Assigned task ▸
Set down each line from the start of the material exactly, please, up to and including the one that contains "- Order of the".

Information provided ▸
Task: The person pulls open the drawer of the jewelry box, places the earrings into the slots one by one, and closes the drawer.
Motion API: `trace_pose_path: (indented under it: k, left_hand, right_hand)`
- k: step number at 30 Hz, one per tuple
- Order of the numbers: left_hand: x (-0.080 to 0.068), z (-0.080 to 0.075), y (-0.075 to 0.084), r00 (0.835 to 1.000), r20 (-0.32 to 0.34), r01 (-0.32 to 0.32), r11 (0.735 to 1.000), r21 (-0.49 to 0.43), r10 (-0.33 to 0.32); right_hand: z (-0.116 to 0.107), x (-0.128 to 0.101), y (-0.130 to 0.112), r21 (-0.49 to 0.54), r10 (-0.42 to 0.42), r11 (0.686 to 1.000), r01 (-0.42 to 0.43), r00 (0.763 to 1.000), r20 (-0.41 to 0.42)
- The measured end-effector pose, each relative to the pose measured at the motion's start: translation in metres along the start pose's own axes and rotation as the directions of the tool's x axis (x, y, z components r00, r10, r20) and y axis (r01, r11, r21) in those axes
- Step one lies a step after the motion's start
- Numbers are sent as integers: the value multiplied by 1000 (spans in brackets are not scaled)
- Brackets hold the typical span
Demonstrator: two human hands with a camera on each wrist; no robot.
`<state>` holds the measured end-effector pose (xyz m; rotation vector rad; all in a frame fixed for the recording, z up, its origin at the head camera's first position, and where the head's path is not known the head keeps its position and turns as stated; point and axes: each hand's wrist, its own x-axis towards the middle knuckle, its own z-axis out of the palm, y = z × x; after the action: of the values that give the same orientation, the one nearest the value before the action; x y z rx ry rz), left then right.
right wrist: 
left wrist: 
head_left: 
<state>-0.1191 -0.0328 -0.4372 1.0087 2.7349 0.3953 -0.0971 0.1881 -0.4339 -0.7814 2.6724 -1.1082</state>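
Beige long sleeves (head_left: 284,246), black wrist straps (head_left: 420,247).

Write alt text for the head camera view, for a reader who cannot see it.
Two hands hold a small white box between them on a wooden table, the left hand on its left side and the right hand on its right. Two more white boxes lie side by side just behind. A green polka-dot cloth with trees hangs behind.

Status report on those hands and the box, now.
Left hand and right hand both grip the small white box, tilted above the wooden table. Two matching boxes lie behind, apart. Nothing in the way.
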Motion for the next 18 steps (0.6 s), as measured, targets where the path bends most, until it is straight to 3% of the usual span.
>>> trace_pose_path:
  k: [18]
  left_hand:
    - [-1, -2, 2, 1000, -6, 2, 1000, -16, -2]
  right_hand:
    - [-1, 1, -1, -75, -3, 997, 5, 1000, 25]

Answer box ▸
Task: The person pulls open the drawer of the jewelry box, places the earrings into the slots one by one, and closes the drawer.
Motion API: `trace_pose_path: (indented under it: k, left_hand, right_hand)`
- k: step number at 30 Hz, one per tuple
- Order of the numbers: left_hand: x (-0.080 to 0.068), z (-0.080 to 0.075), y (-0.075 to 0.084), r00 (0.835 to 1.000), r20 (-0.32 to 0.34), r01 (-0.32 to 0.32), r11 (0.735 to 1.000), r21 (-0.49 to 0.43), r10 (-0.33 to 0.32); right_hand: z (-0.116 to 0.107), x (-0.128 to 0.101), y (-0.130 to 0.112), r21 (-0.49 to 0.54), r10 (-0.42 to 0.42), r11 (0.686 to 1.000), r01 (-0.42 to 0.43), r00 (0.763 to 1.000), r20 (-0.41 to 0.42)

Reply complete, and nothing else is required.